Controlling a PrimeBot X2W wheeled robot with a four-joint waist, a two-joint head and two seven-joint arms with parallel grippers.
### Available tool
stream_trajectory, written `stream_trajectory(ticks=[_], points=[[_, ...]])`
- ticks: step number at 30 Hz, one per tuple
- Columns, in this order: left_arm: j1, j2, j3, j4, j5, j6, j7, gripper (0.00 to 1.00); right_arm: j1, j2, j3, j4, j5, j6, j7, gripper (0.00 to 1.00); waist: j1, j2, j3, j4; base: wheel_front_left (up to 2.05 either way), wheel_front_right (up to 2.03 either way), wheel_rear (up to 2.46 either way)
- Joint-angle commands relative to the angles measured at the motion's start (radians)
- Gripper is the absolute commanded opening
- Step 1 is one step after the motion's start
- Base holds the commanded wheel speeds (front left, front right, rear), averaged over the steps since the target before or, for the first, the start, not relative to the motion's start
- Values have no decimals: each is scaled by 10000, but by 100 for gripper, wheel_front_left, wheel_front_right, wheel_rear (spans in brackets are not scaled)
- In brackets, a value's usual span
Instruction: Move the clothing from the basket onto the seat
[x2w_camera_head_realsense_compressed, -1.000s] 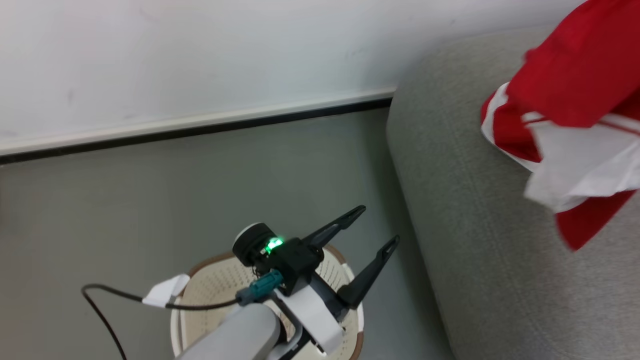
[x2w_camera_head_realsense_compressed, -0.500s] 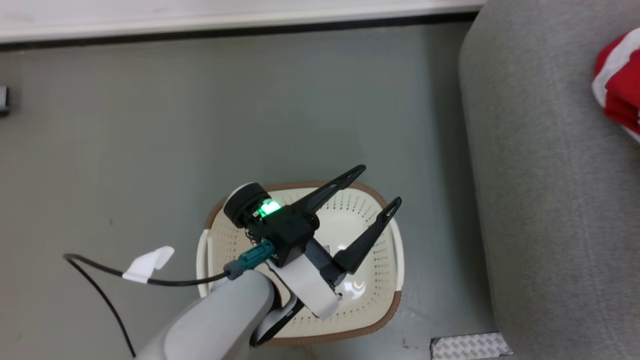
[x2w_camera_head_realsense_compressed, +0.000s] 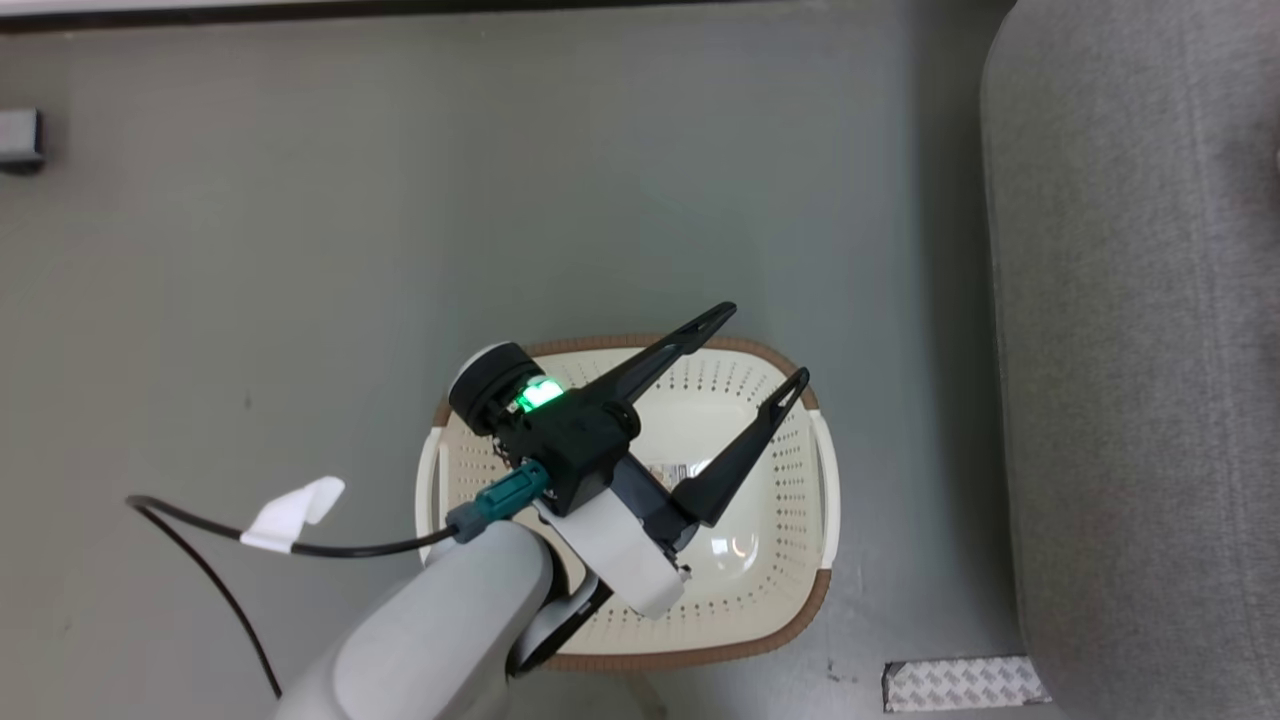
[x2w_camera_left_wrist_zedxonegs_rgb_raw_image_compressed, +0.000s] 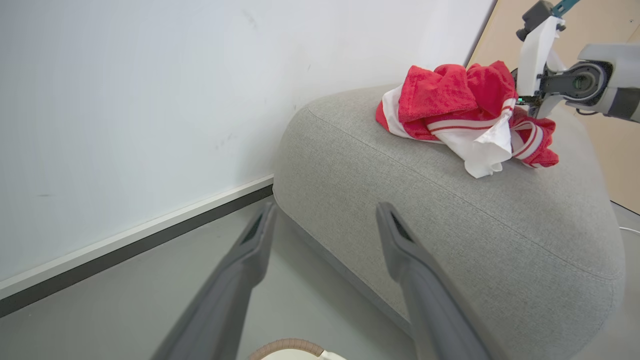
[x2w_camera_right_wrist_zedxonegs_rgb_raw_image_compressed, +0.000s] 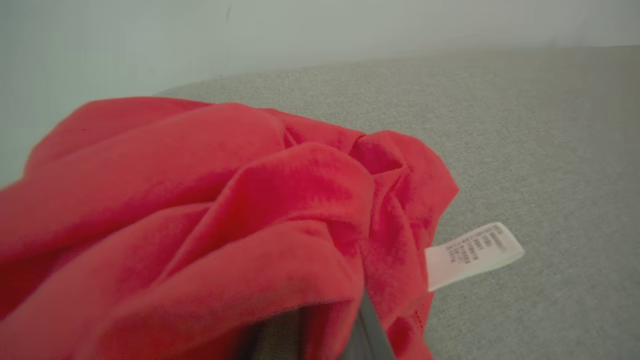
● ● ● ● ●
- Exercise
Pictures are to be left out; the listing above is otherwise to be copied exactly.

- Solved exercise
Controlling a PrimeBot X2W wheeled robot with a four-joint waist, a two-joint head and two seven-joint arms with parallel grippers.
### Available tool
stream_trajectory, written `stream_trajectory(ticks=[_], points=[[_, ...]])`
- ticks: step number at 30 Hz, one per tuple
- Columns, in this order: left_arm: j1, j2, j3, j4, j5, j6, j7, gripper (0.00 to 1.00); right_arm: j1, j2, j3, j4, j5, j6, j7, gripper (0.00 to 1.00); waist: j1, j2, j3, j4; base: wheel_front_left (up to 2.05 either way), wheel_front_right (up to 2.03 either way), wheel_rear (up to 2.46 either way)
- Joint-angle commands relative to the angles measured at the motion's start (radians)
- Gripper is the absolute commanded opening
- Step 1 is one step after the motion's start
- Base holds the commanded wheel speeds (front left, front right, rear), averaged over the steps since the target before or, for the first, the start, not relative to the motion's start
- Values have no decimals: each is scaled by 10000, but by 100 for gripper, wheel_front_left, wheel_front_right, wheel_rear (spans in brackets are not scaled)
- In brackets, a value's usual span
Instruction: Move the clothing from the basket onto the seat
[x2w_camera_head_realsense_compressed, -1.000s] 
[x2w_camera_head_realsense_compressed, -0.500s] 
[x2w_camera_head_realsense_compressed, +0.000s] 
[x2w_camera_left_wrist_zedxonegs_rgb_raw_image_compressed, +0.000s] 
[x2w_camera_right_wrist_zedxonegs_rgb_raw_image_compressed, +0.000s] 

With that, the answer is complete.